Passado o primeiro impacto de perplexidade e a vontade de perguntar por que então são feitas análises de produto acabado se estatisticamente não é “garantia” de segurança, vamos aos fatos:
– O resultado analítico negativo de uma amostragem significativa não prova que todo o processo de fabricação está sob controle. Ele prova que dentro daquela amostragem especificamente há o perigo de acordo com a capacidade de detecção do método (ex: ausência em 25 gramas).
– Laudos são evidências de conformidade (ou não conformidade) e seu significado deve ser interpretado com cautela.
– A não realização de análises de produto acabado deixa o fabricante de alimentos e seu cliente com a sensação de falta de controle. Contudo, como falarei em outro post, o recurso gasto em análises no produto final pode ser direcionado um plano que contemple matérias-primas, fases intermediárias do processo e monitoramento ambiental, que podem ser a causa da contaminação e esta ser prevenida. Isso é muito mais alinhado ao conceito de APPCC de não de se trabalhar na inspeção final onde não é mais possível tomar uma ação e sim monitorar o processo.

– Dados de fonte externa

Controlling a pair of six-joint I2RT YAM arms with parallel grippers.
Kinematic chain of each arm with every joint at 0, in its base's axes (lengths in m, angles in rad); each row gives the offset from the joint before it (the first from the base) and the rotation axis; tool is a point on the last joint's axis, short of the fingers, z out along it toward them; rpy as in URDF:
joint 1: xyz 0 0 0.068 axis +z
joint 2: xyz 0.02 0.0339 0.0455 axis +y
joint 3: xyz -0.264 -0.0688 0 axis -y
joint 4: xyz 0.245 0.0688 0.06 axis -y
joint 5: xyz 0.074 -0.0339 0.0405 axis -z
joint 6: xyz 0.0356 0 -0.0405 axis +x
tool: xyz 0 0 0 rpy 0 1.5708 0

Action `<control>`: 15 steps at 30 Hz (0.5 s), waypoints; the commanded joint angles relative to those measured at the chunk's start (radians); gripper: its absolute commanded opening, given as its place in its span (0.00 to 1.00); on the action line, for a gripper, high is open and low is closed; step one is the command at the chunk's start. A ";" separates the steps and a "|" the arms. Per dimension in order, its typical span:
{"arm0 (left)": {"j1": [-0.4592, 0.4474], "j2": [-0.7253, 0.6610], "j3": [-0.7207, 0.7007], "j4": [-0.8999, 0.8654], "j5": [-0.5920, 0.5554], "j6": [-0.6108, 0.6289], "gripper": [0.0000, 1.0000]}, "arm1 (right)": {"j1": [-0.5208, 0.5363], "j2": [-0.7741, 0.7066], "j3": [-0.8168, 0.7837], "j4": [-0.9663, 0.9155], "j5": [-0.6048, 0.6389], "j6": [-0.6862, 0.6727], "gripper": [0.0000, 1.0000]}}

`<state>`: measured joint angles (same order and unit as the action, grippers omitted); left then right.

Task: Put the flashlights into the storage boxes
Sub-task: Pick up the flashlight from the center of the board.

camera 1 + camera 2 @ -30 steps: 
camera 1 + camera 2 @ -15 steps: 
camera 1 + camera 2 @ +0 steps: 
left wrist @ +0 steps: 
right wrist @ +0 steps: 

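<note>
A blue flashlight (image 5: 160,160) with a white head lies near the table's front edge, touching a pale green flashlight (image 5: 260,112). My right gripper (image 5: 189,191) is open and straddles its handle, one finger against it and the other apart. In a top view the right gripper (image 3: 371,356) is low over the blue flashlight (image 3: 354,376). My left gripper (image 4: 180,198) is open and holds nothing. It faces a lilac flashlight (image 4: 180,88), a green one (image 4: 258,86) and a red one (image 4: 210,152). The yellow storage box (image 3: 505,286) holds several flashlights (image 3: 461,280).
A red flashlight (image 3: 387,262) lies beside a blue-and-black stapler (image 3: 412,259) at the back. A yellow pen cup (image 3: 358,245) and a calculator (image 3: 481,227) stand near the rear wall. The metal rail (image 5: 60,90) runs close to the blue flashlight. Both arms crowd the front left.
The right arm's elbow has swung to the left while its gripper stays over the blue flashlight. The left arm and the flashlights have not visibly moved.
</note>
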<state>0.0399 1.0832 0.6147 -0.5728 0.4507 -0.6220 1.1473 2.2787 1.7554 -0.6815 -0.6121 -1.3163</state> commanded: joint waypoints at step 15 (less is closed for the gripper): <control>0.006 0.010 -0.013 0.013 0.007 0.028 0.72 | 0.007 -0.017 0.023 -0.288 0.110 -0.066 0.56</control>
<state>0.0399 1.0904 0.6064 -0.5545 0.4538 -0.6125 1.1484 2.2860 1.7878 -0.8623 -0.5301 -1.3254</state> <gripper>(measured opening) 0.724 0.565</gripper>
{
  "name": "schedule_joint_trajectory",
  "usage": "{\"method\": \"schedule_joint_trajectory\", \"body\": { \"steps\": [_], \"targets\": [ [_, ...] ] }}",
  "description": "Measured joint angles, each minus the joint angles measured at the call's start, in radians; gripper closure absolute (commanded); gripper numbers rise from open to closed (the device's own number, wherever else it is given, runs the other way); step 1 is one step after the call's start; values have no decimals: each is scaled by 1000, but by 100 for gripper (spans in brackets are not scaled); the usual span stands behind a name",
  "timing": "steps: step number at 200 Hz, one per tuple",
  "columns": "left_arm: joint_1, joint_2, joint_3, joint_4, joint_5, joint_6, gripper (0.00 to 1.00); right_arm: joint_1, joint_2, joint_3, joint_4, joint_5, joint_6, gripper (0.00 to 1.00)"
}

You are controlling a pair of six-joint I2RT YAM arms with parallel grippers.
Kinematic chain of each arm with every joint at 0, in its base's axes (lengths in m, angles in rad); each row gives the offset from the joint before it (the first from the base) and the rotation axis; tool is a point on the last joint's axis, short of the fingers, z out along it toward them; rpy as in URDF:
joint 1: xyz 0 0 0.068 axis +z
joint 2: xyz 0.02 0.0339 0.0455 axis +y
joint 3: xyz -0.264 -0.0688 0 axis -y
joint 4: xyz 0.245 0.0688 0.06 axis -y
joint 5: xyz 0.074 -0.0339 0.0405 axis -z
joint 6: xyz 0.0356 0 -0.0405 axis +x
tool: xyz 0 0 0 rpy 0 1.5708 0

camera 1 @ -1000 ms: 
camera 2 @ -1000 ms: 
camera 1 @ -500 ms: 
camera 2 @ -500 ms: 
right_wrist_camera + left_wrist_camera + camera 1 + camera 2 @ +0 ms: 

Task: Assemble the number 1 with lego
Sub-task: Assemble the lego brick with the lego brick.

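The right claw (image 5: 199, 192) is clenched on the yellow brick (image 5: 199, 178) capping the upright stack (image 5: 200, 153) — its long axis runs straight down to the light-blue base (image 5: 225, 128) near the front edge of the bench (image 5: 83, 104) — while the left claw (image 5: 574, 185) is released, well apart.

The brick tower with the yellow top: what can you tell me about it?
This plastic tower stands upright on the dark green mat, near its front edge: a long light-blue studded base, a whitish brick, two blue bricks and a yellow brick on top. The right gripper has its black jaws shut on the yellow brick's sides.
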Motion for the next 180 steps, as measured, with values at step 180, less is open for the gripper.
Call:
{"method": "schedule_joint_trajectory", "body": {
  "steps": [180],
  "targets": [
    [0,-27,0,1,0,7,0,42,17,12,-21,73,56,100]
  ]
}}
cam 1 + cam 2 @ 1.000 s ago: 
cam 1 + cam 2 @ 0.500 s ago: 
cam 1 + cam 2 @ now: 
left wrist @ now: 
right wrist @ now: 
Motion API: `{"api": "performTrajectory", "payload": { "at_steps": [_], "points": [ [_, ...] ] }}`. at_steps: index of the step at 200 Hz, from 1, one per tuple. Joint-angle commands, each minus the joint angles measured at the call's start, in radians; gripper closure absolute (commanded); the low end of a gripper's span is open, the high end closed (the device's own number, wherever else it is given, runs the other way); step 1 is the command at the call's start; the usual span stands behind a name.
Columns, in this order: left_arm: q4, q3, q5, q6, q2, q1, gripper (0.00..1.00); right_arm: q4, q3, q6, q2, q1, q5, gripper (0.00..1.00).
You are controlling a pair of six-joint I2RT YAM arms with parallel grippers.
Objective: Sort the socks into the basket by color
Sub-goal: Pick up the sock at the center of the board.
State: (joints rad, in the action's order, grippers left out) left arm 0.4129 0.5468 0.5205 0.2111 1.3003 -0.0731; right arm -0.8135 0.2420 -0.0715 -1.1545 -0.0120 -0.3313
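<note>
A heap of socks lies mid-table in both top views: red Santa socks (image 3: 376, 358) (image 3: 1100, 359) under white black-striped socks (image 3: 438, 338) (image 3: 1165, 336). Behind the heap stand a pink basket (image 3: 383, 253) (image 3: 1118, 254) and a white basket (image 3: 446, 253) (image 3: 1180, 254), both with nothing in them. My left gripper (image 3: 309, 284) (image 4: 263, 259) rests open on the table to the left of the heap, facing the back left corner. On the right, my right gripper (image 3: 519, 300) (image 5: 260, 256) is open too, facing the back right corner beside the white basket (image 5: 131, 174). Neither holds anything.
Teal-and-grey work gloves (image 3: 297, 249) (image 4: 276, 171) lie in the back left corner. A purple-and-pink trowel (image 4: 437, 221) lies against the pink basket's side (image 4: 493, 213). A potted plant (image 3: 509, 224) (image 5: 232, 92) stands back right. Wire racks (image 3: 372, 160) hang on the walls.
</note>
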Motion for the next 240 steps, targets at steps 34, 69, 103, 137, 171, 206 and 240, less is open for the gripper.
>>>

– Testes estatisticamente significativos requerem amostragem proporcional ao risco, isto é, relacionados ao público-alvo, tendência do patógeno se multiplicar no alimento ao longo da vida útil e severidade do perigo. É por isso que em processos de alto risco (ex: cárneos que podem ser consumidos mal passados o número de amostras, pode ser tão alto quando 60, como já contamos aqui). Uma amostra por lote não tem significado estatístico e caso seja positiva, todo o lote deve ser condenado.
E por falar em lote: este é mais um fator de variabilidade de resultados. Em teoria, ele é uma condição padronizada e homogênea, mas na prática não é bem assim, o que aumentam as nossas incertezas, sendo que isso será tratado em novo post.
Igor Ribeiro
O problema está em duas palavras citadas no texto: viés econômico! Sem contar o fator amostragem, muitas empresas têm um excelente plano de amostragem no papel!
Amanda
Muito bom post Ju! Parabéns pela abordagem sempre muito clara e fácil leitura! Grd bj!
Patricia
Excelente texto esse!!! Gostei mto e concordo em gênero e grau!!
Everton Santos
Ótimo texto! Penso também se a amostragem contempla as primeiras unidades, pois se a fonte de contaminação for uma superfície, elas podem arrastar consigo a contaminação, deixando “descontaminadas” as unidades atrás.
Juliane Dias
Pensando em alergênicos ou algum contaminante físico ou químicos, a lógica é esta mesma! Vou “limpando por arraste”, que é o flushing. Em microbiologia, se tivermos pontos onde o desenho não seja sanitário e permaneceu um foco de contaminação, pode haver desenvolvimento de biofilme ao longo das horas de processamento e esse se “descola” da superfície de forma imprevisível ao longo do processo. E quanto mais tempo com a linha rodando, maior a contaminação.